Omar Shahryar is an award-winning composer, facilitator and peace-maker working for opera companies and arts festivals around the world. His internationally acclaimed opera about young people's reactions to extremism, A Shoe Full of Stars, won the YAM Award Prize for Best Opera for Young People 2018 and was reported on by UK national news programmes. Omar has led participatory music projects for some of the world's leading opera companies and concert halls, including Glyndebourne, Royal Opera, the Wigmore Hall, Britten Sinfonia and Streetwise Opera. He has led artist trainings for the Royal Opera House of Norway and the Royal Opera House of Oman. He is the Artistic Director of Opera Schmopera, an opera company for young people, and a board member for Tête-à-tête Opera Company and the European Network of Opera, Music and Dance Education (RESEO). Omar is finishing his PhD thesis in the Composition of Opera for Young People at the University of York funded by the Arts and Humanities Research Council.
Helen Smith is Professor of Renaissance Literature and Head of the Department of English and Related Literature at the University of York. She is especially interested in how books are made and used, and has been building a replica printing press as part of her research. She is the author of Grossly Material Things: Women and Book Production in Early Modern England (Oxford University Press, 2012), which was awarded the Roland H. Bainton Literature Prize, by the Sixteenth-Century Society and Conference, and the DeLong Book History Prize, awarded by the Society for the History of Authorship, Reading and Publishing. Helen is co-editor of Renaissance Paratexts (Cambridge University Press, 2011; paperback, 2014), The Oxford Handbook of the Bible in Early Modern England, c. 1530-1700 (Oxford University Press, 2015), and Conversions: Gender and Religious Change in Early Modern Europe (Manchester University Press, 2017).

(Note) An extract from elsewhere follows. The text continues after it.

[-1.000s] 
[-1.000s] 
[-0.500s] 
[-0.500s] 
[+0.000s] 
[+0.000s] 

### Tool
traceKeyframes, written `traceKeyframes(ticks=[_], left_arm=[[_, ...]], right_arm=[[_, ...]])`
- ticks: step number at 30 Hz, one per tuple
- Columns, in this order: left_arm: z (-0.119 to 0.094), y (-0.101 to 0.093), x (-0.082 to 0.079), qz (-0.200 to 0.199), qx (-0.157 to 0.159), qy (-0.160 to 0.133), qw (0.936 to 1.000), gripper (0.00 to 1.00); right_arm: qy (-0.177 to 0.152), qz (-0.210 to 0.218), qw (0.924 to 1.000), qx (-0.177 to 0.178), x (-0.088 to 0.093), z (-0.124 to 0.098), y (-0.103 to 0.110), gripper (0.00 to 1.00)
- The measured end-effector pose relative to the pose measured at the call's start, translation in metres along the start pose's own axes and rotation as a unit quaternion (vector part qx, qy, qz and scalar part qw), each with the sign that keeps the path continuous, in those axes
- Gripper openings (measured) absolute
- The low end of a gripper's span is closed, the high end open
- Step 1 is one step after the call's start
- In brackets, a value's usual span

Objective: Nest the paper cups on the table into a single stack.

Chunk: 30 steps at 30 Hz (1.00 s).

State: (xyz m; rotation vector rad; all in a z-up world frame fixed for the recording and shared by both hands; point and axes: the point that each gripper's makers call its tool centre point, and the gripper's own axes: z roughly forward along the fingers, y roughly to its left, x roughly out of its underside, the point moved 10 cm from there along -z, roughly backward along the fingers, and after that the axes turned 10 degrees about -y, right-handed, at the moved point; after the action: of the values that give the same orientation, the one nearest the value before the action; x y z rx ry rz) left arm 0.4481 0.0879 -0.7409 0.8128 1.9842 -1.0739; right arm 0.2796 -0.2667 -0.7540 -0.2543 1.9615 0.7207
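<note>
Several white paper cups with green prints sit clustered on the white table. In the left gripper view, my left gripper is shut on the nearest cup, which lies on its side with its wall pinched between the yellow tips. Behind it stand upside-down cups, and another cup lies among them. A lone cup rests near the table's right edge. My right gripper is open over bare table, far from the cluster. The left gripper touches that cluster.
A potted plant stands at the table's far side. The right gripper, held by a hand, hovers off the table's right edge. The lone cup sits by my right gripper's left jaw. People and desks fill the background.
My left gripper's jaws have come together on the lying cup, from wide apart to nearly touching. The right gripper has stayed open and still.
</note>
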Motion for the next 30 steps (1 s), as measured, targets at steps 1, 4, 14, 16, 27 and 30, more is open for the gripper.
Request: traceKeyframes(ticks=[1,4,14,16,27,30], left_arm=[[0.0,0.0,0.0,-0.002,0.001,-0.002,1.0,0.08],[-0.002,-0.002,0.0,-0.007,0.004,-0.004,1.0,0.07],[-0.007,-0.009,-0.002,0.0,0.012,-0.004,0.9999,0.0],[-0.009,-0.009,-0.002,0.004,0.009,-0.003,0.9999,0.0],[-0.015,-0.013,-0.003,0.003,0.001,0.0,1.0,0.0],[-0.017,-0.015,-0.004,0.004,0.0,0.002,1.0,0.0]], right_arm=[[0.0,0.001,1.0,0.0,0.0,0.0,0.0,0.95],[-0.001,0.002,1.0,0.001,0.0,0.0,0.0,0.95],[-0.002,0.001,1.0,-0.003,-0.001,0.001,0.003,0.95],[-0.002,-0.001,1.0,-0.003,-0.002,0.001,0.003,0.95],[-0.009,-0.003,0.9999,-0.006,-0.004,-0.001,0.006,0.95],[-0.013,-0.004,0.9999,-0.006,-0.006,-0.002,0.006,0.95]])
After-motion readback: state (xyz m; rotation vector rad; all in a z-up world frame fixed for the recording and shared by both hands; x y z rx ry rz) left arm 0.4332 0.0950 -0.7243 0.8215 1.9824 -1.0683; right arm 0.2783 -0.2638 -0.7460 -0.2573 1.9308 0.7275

Harriet Swain is Associate Editor of HE for Research Professional, commissioning news and analysis on UK higher education policy. She was deputy books and features editor at The Times Higher Education Supplement, and has freelanced for 15 years for The Guardian’s education section. She has a degree in history from Balliol College, University of Oxford, and a journalism diploma from City University London, where she is also a visiting lecturer.
Dr Faye Taylor is Head of Strategic Partnerships at the Association of Commonwealth Universities (ACU). Faye works with Commonwealth governments and international organisations to strengthen the profile and role of higher education in sustainable development. She is responsible for the development of the Commonwealth Scholarship and Fellowship Plan (CSFP), including the Queen Elizabeth Commonwealth Scholarships, an inter-governmental scheme that supports academic mobility between Commonwealth countries. Prior to joining the ACU, Faye worked for University Alliance and Cumberland Lodge, and lectured at King's College London and the University of Nottingham where she also gained her PhD in Medieval European History.